Non aiuta in questo l’assenza di archi narrativi. Con l’eccezione del primo e ultimo, tutti gli episodi sono tra loro indipendenti, e non c’è nessun elemento che porti a pensare a una storia in evoluzione. Non solo manca un plot condiviso su più puntate, ma lo stesso sviluppo dei personaggi è praticamente assente. Graham e Ryan giocano sul loro rapporto per concludere la vicenda nell’ultima puntata; Yaz… c’è poco da dire, Yaz di fatto serve a fare controparte per le spiegazioni del Dottore, non ha una personalità né un obiettivo; il Dottore stesso, passato lo smarrimento rigenerativo, nel corso delle puntate non cambia, non impara, non torna indietro. C’è una prova empirica molto semplice che dimostra l’assenza di qualsiasi sviluppo: si possono scambiare di posizione tra loro tutti gli episodi dal 2 al 9 senza per questo notare nessuna incongruenza.
Il ritorno a una struttura più episodica è certamente voluto, e per molti versi ricalca lo spirito della serie classica, così come l’abbondanza di episodi ad ambientazione storica al limite del didattico, o la presenza di più companion insieme.
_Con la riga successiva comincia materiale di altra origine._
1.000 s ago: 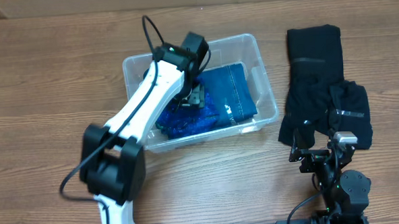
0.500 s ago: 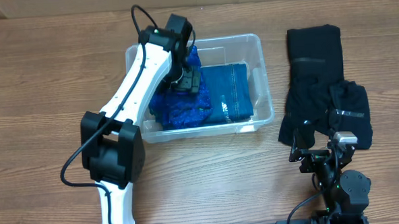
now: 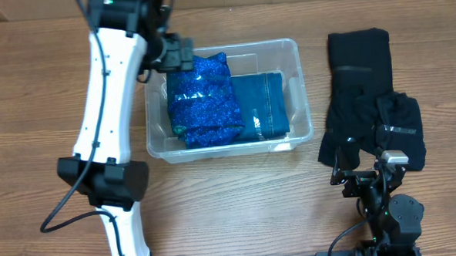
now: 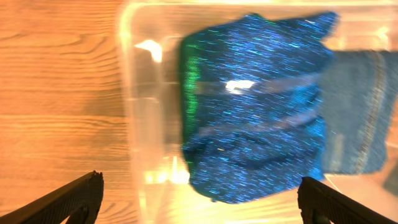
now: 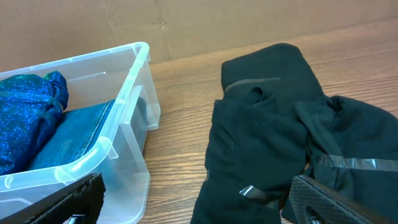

Per questo molti hanno parlato di un ritorno alle origini di Doctor Who, ma sembra controintuitivo che per rinnovare la serie si debba guardare al suo passato. L’impressione può essere anche quella di trovarsi di fronte a una serie con una concezione diversa, più simile a un procedural: si arriva in un posto nuovo, si scopre il mostro che in realtà non è quello che si pensava, si parte per la prossima avventura e quella precedente è dimenticata. In pratica, il TARDIS come la Mistery Machine di Scooby Doo.
C’è un Dottore in sala?
Tutto considerato, la stagione 11 è un’esperienza diversa rispetto alle precedenti, e si può forse arrivare a dire che per concezione, struttura e svolgimento è più lontana dalle dieci stagioni moderne di quanto queste lo siano rispetto alla serie classica. Nel fandom si sono scatenate reazioni del tipo questo non è più Doctor Who o questo non è il Dottore, ma anche senza volersi schierare su una delle posizioni radicalizzate che vedono Social Justice Warriors e Incels accusarsi a vicenda di non capire/non meritare Doctor Who, è indubbio che l’impronta data da Chibnall è qualcosa di nuovo rispetto a quanto visto finora.
Da una parte abbiamo una serie più accessibile, indirizzata tanto allo spettatore occasionale quanto a quello affezionato, e un evidente tentativo di ingaggiare meglio il pubblico, con meme pubblicati sui canali social e merchandising rivolto a fasce differenti (compra gli orecchini del Dottore!).
Dall’altra, in questo scambio si è perso qualcosa. Una sorta di ingenuità di fondo, l’idea che con un Time Lord e un TARDIS si potesse arrivare un po’ ovunque, azzardare fino a battere qualche brutta musata, ma sempre con la consolazione di averci quanto meno provato. Chibnall ha confezionato qualcosa di più blando, più digeribile, adatto a tutti ma memorabile per nessuno. Una serie gradevole tra decine di altre serie gradevoli: assolutamente da vedere… se non c’è in onda nessuna delle altre.